Un Rameau entre terre et ciel à l'Opéra de Paris
PHILIPPE VENTURINI
A Garnier, Peter Sellars fait voyager « Castor et Pollux » entre le quotidien et le divin, entre la rudesse et le céleste. Une distribution de tout premier ordre sert la musique aux mille émotions de Rameau, sous la direction électrisante de Teodor Currentzis.
« C'est l'ordre du maître du monde/C'est la fête de l'univers »… Ces tout derniers vers de « Castor et Pollux » de Rameau, mis en scène par Peter Sellars, Américain à l'idéalisme parfois désarmant, et dirigé par Teodor Currentzis, Grec longtemps implanté en Russie au point d'être soupçonné d'être un ambassadeur de Vladimir Poutine, résonnent étrangement au moment de l'investiture de Donald Trump. Dans un entretien mis en ligne sur le site de l'Opéra de Paris, le metteur en scène évoque même « réparer une société blessée et brisée et construire une nouvelle génération ». Ironique télescopage des idées et de l'actualité.
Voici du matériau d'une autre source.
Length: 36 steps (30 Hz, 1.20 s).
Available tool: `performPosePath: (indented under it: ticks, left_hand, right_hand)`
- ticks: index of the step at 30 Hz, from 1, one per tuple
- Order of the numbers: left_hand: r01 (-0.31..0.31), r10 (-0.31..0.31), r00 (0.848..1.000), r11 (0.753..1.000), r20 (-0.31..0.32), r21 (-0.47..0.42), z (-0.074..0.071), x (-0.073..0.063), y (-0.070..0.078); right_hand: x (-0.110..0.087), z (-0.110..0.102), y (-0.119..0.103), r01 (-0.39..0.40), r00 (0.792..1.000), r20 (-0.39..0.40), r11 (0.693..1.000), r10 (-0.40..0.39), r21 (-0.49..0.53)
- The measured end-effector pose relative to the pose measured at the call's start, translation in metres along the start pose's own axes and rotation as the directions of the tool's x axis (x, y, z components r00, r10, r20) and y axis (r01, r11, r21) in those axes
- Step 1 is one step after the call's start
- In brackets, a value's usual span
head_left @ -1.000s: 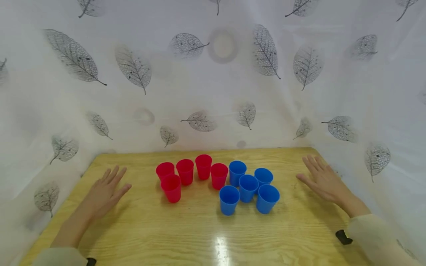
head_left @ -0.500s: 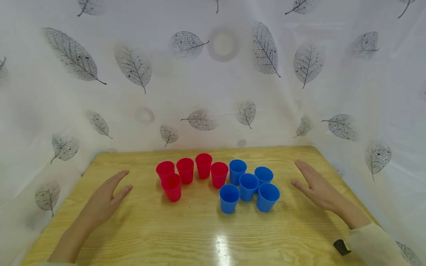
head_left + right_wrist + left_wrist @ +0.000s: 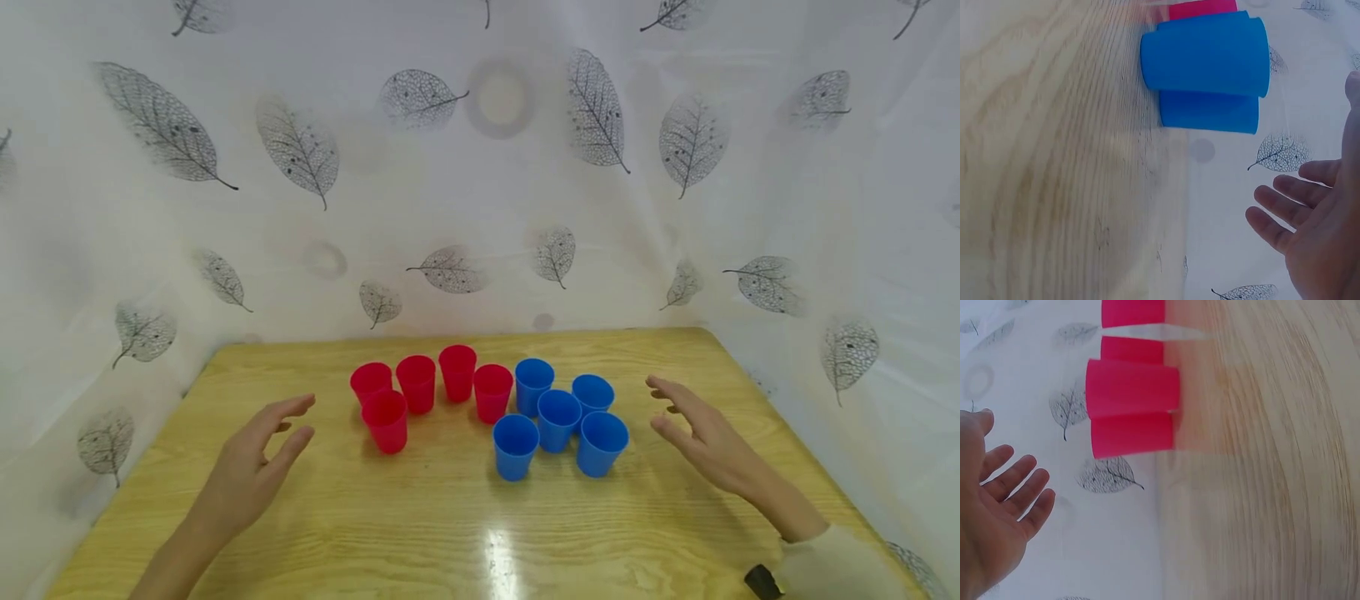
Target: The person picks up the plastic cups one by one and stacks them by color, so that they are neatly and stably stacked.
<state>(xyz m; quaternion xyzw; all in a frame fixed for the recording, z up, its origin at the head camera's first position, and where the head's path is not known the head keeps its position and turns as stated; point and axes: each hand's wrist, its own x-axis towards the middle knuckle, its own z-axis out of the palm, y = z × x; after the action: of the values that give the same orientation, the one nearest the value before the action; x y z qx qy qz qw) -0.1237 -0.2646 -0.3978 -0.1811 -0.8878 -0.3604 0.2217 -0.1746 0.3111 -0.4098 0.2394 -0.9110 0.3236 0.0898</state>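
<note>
Several red cups [image 3: 386,423] stand upright, mouths up, left of centre on the wooden table. To their right several blue cups [image 3: 558,421] stand in a close cluster. My left hand [image 3: 251,467] is over the table left of the red cups, thumb apart from the relaxed fingers, holding nothing. Right of the blue cups my right hand [image 3: 705,437] hovers with loosely bent fingers and nothing in it. In the left wrist view the red cups [image 3: 1133,387] lie beyond the spread fingers. The right wrist view has blue cups [image 3: 1207,56] beyond that hand's fingertips.
The wooden table [image 3: 420,533] reaches back to a pale curtain [image 3: 480,183] printed with grey leaves, which also hangs along both sides. Near the right sleeve [image 3: 832,562] is a small black piece [image 3: 763,581]. A light glare marks the table's front.
Both hands have moved inward toward the cups and turned from palm-down and spread to thumb-up with fingers slightly bent. The cups have stayed in place.
</note>
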Motion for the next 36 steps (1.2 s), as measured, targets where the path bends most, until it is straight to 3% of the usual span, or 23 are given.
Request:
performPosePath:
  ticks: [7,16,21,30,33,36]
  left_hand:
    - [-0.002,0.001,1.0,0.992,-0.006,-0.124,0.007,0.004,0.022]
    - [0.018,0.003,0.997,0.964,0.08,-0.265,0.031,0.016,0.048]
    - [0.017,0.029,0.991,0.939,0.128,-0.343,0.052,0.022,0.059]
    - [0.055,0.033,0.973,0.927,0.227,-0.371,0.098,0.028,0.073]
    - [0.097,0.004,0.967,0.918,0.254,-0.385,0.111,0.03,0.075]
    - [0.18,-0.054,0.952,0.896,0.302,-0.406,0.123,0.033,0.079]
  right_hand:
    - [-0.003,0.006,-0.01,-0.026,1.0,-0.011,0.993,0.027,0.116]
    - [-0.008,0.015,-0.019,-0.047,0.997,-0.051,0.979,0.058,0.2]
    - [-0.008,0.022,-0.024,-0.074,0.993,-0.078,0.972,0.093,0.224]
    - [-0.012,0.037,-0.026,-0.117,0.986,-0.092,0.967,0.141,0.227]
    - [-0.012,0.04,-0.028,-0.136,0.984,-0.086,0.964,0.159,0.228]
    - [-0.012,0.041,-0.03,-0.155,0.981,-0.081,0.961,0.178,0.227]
Cet opéra, créé à Paris en 1737 et aujourd'hui à l'affiche du Palais Garnier n'appréhende pas directement la politique internationale. Mais il évoque tout de même un conflit armé qui voit mourir Castor et débute par un prologue où Vénus est appelée à neutraliser Mars, le dieu de la guerre. Une prière que notre monde peut aisément faire sienne. Sellars et son équipe affichent ainsi sur un immense écran de fond de scène des photos de style reportage (une autoroute, une usine…) et alignent treillis militaires, jeans et survêtements. Cette esthétique résolument urbaine, plantée de quelques meubles fatigués, contraste parfois avec des vues aériennes plus optimistes, des beautés de la nature.
Le projet de Peter Sellars manque un peu d'envergure, reste assez naïf dans son propos et sa réalisation relève plus de la mise en espace. Son compatriote et complice, le chorégraphe Cal Hunt propose des interventions dynamiques et ondulatoires, souvent impressionnantes, mais un peu répétitives. Malgré ces réserves, le spectacle se suit agréablement et respecte le récit de cette rivalité et de cet amour des deux frères, Castor, le mortel, et Pollux, l'immortel, épris de la même Télaïre.
Tout pour la musique
Le vrai plaisir, immense, vient de la musique. De Rameau, bien sûr, mais aussi de ses interprètes, notamment d'une distribution quasi parfaite. Le ténor belge Reinoud Van Mechelen, et le baryton français Marc Mauillon, donnent, comme attendu, une leçon de style, d'élégance, de digne sensibilité et de diction. Le premier n'est que douceur quand le second doit se faire violence et bâillonner ses sentiments.
Si elle force parfois le trait, la mezzo-soprano Stéphanie d'Oustrac reste superbe d'éloquence et d'intensité en Phébé, amoureuse malmenée de Pollux. Merveilleuse de délicatesse, de nuance, de finesse, de tenue (un port de déesse), la soprano trinidadienne Jeanine De Bique compose, malgré un français perfectible, une Télaïre mémorable. Tous les seconds rôles, qui faisaient leurs débuts à l'Opéra de Paris, ont été justement salués. Signalons le Jupiter bienveillant de l'Américain Nicholas Newton et le lumineux Amour du Britannique Laurence Kilsby.
Généreusement acclamé, Teodor Currentzis rappelle à ceux qui en doutaient encore que le chef, à l'opéra, n'a rien d'un accompagnateur mais tout d'un moteur. Son énergie inépuisable, son art des nuances (quels pianissimos impalpables !) et des contrastes rendent justice à la musique de Rameau que Sellars présente comme une rencontre entre Stravinsky et Beyoncé.
Fondés par Currentzis, le choeur et l'orchestre Utopia stupéfient : le premier par sa diction et son sens du drame, le second par sa précision, son homogénéité et sa conviction. On peut certes contester la présence anachronique de théorbes, archiluths, harpe et psaltérion dans la fosse mais ils enrichissent la palette de couleurs sans toutefois l'altérer. Qu'importe, le maître du monde, ce soir, s'appelle Rameau.